### ACTIVITY
Each line below must be reproduced exactly as it stands. Pictures stay out of the copy.

---

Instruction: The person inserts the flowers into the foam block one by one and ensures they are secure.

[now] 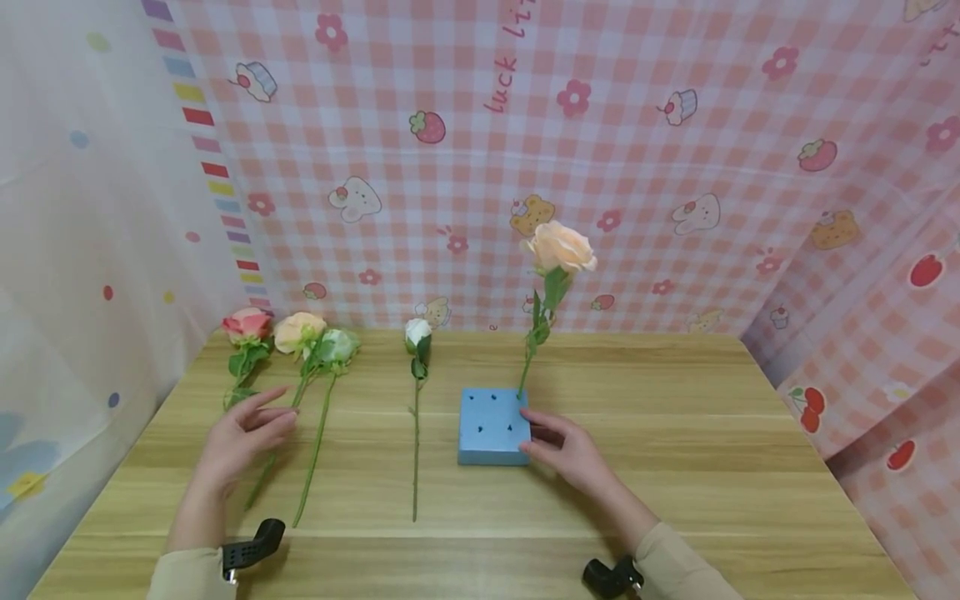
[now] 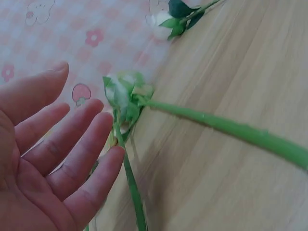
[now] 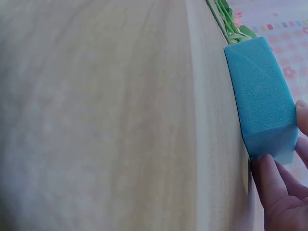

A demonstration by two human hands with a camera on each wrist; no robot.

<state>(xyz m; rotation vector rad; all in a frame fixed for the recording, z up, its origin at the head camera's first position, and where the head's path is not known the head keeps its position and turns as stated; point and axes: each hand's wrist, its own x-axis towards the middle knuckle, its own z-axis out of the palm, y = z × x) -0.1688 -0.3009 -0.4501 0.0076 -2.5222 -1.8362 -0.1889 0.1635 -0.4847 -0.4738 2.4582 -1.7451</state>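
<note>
A blue foam block (image 1: 495, 425) with several small dark holes in its top sits on the table. One peach rose (image 1: 562, 248) stands upright in its back right hole. My right hand (image 1: 573, 454) holds the block at its right side, thumb near the front corner; the right wrist view shows fingertips against the foam (image 3: 262, 86). Over the stems at the left hovers my left hand (image 1: 247, 437), fingers spread and holding nothing. Near it lie a pink rose (image 1: 247, 325), a second peach rose (image 1: 298, 333) and a pale green flower (image 1: 339, 348).
A white rose (image 1: 417, 335) lies by itself between the left flowers and the block, stem toward me. The wooden table (image 1: 697, 433) ends at a pink checked cloth (image 1: 480, 183) hanging behind. Another cloth (image 1: 97, 250) hangs along the left side.
</note>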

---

### SOLUTION BELOW
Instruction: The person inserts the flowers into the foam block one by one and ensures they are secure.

[now] 
[now] 
[now] 

A demonstration by two human hands with a camera on each wrist; no robot.

<state>(xyz m; rotation vector rad; all in a frame fixed for the recording, z up, its origin at the head camera's first position, and where the head's path is not known the head keeps its position and turns as stated; point and axes: each hand's wrist, its own x-axis towards the middle knuckle, its own z-axis out of the palm, y = z × x) -0.1688 -0.3009 -0.4501 0.0076 -2.5222 -1.8362 -0.1889 0.1635 -0.4847 -0.4738 2.4582 -1.7451</state>
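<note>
A blue foam block (image 1: 495, 425) with several small dark holes in its top sits on the table. One peach rose (image 1: 562, 248) stands upright in its back right hole. My right hand (image 1: 573, 454) holds the block at its right side, thumb near the front corner; the right wrist view shows fingertips against the foam (image 3: 262, 86). Over the stems at the left hovers my left hand (image 1: 247, 437), fingers spread and holding nothing. Near it lie a pink rose (image 1: 247, 325), a second peach rose (image 1: 298, 333) and a pale green flower (image 1: 339, 348).
A white rose (image 1: 417, 335) lies by itself between the left flowers and the block, stem toward me. The wooden table (image 1: 697, 433) ends at a pink checked cloth (image 1: 480, 183) hanging behind. Another cloth (image 1: 97, 250) hangs along the left side.
</note>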

That completes the answer, and no more is expected.